The whole generation process is finished at this point. The meaning of a user dialog has been interpreted as good as possible and values have been chosen. But was the categorisation right, have good values been picked? This can be tested by scrutinising the resulting document, the answer to the query returned by the server.
Of course, judging on the successfulness depends on the actual intent mainly. Just to give an impression on how the interactive dialog is continued, it is sufficient to get an answer saying about anything. But still, the answer should not be an error message or a simple note, that no information was found on this query. Properties indicating the success of a query are based on experience and by no means claim to be mathematically sound.
Size - One expressive, yet easy to obtain property is the size of a document. On the assumption that error messages or replies saying, that no information was found, are very short compared to documents containing a lot of information, it can be assumed that replies bigger in size are also the better ones.
To put this hypothesis to the test samples were taken. Altogether 40 queries were sent in pairs to different servers, one causing an expressive answer, the other provoking an error message or a statement that nothing matching was found. For 17 to 19 of those 20 probes the hypothesis holds, the size of the document containing the expressive answer was indeed bigger than the error message.
The variance is caused by 2 rather special cases. Navigation on the corresponding web-sites was realised by a single selection-field. A policy choosing one of the pages after assessing it the most expressive one would lose probably an integral part of the web-site. Thus, every single page should be obtained for those cases.
As these special cases can be neglected, it can be concluded that the size of a returned document is indeed a decisive criterion for almost 95 percent of queries.
Complexity - Another approach is the complexity of a returned web-page. By the complexity of a page it is referred to the number of interactive forms and their number of fields on it. A query can be considered a request for information. A web-page containing information only will have a low level of complexity in this sense. On the other hand, a page having lots of interaction fields means that the server was not able to extract the appropriate information from the query and in turn poses some additional questions in order to extract the seeked information successfully.
This hypothesis could not be verified testing it on the same samples drawn to prove the former hypothesis on the documents size. 15 of the 20 probes had exactly the same interaction forms on informative documents as on error messages. For 2 cases the opposite of the hypothesis was true, consequently only for 3 cases it holds. Even though this hypothesis holds on the only sample, for which the size is not a decisive criterion, it appears not promising to combine the two approaches.

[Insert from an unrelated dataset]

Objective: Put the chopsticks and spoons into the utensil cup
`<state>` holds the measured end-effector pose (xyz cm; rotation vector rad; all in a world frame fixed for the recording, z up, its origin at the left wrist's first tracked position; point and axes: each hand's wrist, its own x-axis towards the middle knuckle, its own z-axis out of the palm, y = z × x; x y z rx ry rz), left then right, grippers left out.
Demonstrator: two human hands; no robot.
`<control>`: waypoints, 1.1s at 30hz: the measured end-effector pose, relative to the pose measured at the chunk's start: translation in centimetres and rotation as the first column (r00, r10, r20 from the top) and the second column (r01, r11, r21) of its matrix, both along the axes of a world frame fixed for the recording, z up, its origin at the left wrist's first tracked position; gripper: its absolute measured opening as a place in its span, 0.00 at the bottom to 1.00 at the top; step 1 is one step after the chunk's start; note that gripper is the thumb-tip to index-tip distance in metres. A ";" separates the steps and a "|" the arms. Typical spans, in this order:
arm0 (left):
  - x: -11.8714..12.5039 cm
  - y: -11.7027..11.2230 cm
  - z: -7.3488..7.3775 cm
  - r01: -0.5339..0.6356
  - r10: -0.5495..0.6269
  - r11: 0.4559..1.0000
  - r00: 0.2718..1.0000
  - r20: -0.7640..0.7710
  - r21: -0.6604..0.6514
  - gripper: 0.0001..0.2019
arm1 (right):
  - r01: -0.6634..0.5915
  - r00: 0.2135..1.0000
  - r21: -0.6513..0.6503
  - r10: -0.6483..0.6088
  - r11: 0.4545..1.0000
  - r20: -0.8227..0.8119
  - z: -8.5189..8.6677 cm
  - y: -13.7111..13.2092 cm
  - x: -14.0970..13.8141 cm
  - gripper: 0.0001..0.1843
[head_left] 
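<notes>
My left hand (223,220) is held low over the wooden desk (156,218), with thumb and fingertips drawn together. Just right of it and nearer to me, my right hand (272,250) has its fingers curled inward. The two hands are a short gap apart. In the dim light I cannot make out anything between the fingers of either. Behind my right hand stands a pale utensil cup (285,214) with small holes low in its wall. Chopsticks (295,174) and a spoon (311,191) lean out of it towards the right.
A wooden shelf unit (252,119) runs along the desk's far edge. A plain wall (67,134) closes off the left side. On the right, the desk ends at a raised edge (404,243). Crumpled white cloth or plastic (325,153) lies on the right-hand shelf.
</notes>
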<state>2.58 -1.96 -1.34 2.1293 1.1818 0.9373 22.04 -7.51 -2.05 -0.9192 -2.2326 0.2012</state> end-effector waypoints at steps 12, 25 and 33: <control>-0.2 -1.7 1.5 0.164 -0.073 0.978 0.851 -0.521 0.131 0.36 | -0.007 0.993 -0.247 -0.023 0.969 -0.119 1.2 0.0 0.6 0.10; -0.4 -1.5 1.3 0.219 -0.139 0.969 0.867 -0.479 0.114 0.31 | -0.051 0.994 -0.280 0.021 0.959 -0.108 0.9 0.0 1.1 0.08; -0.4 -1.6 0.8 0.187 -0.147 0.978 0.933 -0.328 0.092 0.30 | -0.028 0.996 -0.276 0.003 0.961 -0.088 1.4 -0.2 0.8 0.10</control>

Others - There certainly are other criteria for assessing the "correctness" of a query. The most direct solution, of course, is to work on the content of the document trying to understand its meaning. Simple methods like searching for keys ("invalid", "no entries") or the like, offer a rather limited possibility for understanding. On the other hand very complex methods can be used. The gain of accuracy in the assessment of the Referee needs to be weighted up against the loss of performance, which is to be expected as the complexity of the used method rises.